Required work:
I'd like the data below restated word for word, with the pictures left out.

Supplied material:
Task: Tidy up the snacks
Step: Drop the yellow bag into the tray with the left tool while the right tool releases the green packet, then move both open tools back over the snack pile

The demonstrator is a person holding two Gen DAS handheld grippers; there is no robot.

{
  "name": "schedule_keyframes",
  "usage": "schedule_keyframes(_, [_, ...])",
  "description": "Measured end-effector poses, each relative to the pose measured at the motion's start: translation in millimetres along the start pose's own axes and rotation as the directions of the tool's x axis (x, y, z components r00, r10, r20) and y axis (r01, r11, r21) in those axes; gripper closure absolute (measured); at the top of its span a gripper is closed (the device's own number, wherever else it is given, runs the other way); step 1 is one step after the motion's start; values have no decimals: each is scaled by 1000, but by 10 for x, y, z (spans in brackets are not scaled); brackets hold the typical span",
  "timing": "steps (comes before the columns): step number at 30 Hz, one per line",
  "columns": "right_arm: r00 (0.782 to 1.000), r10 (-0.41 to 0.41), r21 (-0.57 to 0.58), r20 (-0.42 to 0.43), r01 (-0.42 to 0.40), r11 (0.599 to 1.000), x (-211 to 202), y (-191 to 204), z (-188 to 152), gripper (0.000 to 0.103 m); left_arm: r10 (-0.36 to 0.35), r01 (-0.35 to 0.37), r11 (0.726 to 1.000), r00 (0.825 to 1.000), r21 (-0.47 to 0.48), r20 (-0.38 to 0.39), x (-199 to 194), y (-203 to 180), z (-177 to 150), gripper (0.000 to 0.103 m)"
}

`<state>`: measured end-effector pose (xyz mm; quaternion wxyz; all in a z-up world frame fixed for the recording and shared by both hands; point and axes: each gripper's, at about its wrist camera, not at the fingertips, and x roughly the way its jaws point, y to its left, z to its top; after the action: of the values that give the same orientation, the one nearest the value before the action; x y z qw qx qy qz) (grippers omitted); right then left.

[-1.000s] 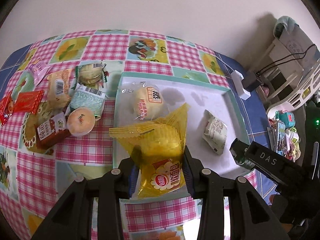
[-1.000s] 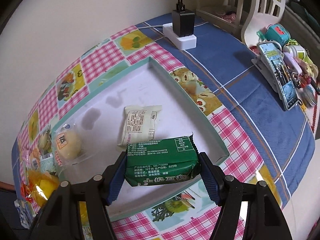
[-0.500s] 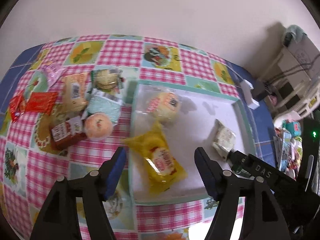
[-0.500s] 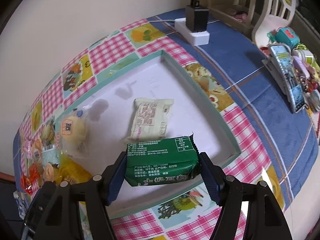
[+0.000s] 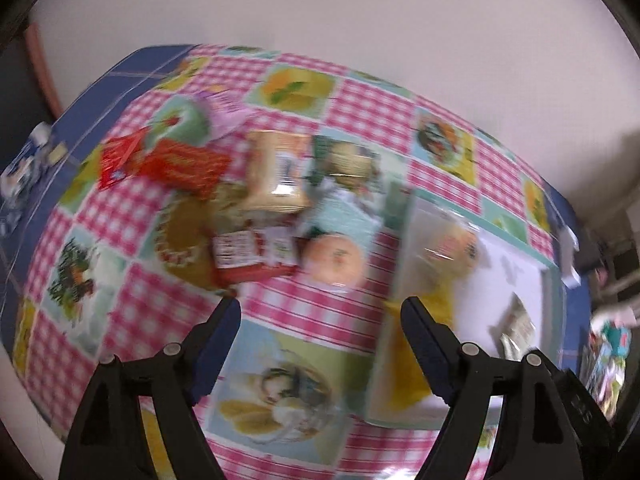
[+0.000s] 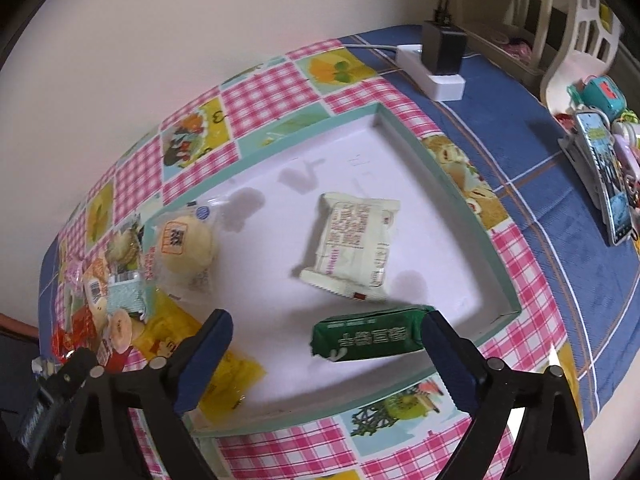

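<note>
A teal-rimmed white tray (image 6: 472,216) holds a round bun in clear wrap (image 6: 186,242), a cream packet (image 6: 354,242), a yellow packet (image 6: 224,360) and a green packet (image 6: 368,338). My right gripper (image 6: 324,334) is open; the green packet lies in the tray by its right finger. My left gripper (image 5: 320,316) is open and empty above the tablecloth, left of the tray (image 5: 554,280). The left wrist view is blurred. A pile of loose snacks (image 5: 260,204) lies ahead of it, with an orange round snack (image 5: 334,256) nearest the tray.
A checked tablecloth (image 6: 276,88) covers the table against a white wall. A white power strip with a black charger (image 6: 442,60) sits at the back right. A phone (image 6: 608,176) and small trinkets lie on the blue cloth at the far right.
My right gripper has opened and the green packet has dropped into the tray. My left gripper has swung left, away from the tray and toward the snack pile.
</note>
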<state>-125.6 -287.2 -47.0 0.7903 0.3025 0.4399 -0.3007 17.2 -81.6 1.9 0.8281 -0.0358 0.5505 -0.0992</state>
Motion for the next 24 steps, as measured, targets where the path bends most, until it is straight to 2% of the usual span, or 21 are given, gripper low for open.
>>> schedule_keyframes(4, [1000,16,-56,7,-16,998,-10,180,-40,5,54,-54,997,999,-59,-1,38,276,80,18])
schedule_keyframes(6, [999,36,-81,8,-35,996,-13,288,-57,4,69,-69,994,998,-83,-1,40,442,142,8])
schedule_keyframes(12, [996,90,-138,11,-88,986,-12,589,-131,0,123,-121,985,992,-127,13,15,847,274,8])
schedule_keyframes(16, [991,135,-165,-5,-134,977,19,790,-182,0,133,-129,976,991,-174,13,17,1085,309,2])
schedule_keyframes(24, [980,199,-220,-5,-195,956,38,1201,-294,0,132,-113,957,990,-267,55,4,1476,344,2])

Response for this exercise:
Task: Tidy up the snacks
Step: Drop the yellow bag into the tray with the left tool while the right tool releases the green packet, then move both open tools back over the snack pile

The demonstrator is a person holding two Gen DAS handheld grippers; there is no robot.

{
  "name": "schedule_keyframes",
  "usage": "schedule_keyframes(_, [_, ...])",
  "description": "Measured end-effector poses, each relative to the pose measured at the motion's start: translation in millimetres along the start pose's own axes and rotation as the directions of the tool's x axis (x, y, z components r00, r10, r20) and y axis (r01, r11, r21) in those axes; gripper closure absolute (measured); at the top of its span a gripper is closed (the device's own number, wherever else it is given, runs the other way); step 1 is one step after the motion's start; values have no decimals: each is scaled by 1000, but by 10 for x, y, z (spans in brackets are not scaled); brackets hold the typical span",
  "timing": "steps (comes before the columns): step number at 30 Hz, one per line",
  "columns": "right_arm: r00 (0.782 to 1.000), r10 (-0.41 to 0.41), r21 (-0.57 to 0.58), r20 (-0.42 to 0.43), r01 (-0.42 to 0.40), r11 (0.599 to 1.000), x (-211 to 202), y (-191 to 204), z (-188 to 152), gripper (0.000 to 0.103 m); left_arm: r10 (-0.36 to 0.35), r01 (-0.35 to 0.37), r11 (0.726 to 1.000), r00 (0.825 to 1.000), r21 (-0.47 to 0.48), r20 (-0.38 to 0.39), x (-199 to 194), y (-203 to 180), z (-177 to 150), gripper (0.000 to 0.103 m)"
}

`<state>`: measured end-effector pose (xyz mm; quaternion wxyz; all in a z-up world frame fixed for the recording and shared by both hands; point and axes: each gripper's, at about its wrist camera, not at the fingertips, and x roughly the way its jaws point, y to its left, z to its top; after the action: of the values that give the same orientation, the one nearest the value before the action; x y z qw qx qy qz) (grippers omitted); right then left.

[-1.000s] 
[-1.000s] 
[-0.500s] 
[-0.500s] 
[+0.000s] 
[+0.000s] 

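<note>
A teal-rimmed white tray (image 6: 472,216) holds a round bun in clear wrap (image 6: 186,242), a cream packet (image 6: 354,242), a yellow packet (image 6: 224,360) and a green packet (image 6: 368,338). My right gripper (image 6: 324,334) is open; the green packet lies in the tray by its right finger. My left gripper (image 5: 320,316) is open and empty above the tablecloth, left of the tray (image 5: 554,280). The left wrist view is blurred. A pile of loose snacks (image 5: 260,204) lies ahead of it, with an orange round snack (image 5: 334,256) nearest the tray.
A checked tablecloth (image 6: 276,88) covers the table against a white wall. A white power strip with a black charger (image 6: 442,60) sits at the back right. A phone (image 6: 608,176) and small trinkets lie on the blue cloth at the far right.
My right gripper has opened and the green packet has dropped into the tray. My left gripper has swung left, away from the tray and toward the snack pile.
</note>
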<state>-125.6 -287.2 -47.0 0.7903 0.3025 0.4399 -0.3007 17.2 -81.6 1.9 0.8281 -0.0358 0.5505 -0.0992</state>
Motion for the next 24 steps, as measured, targets where the path bends most, until it is straight to 2% of the usual span, or 21 are given, gripper low for open.
>>> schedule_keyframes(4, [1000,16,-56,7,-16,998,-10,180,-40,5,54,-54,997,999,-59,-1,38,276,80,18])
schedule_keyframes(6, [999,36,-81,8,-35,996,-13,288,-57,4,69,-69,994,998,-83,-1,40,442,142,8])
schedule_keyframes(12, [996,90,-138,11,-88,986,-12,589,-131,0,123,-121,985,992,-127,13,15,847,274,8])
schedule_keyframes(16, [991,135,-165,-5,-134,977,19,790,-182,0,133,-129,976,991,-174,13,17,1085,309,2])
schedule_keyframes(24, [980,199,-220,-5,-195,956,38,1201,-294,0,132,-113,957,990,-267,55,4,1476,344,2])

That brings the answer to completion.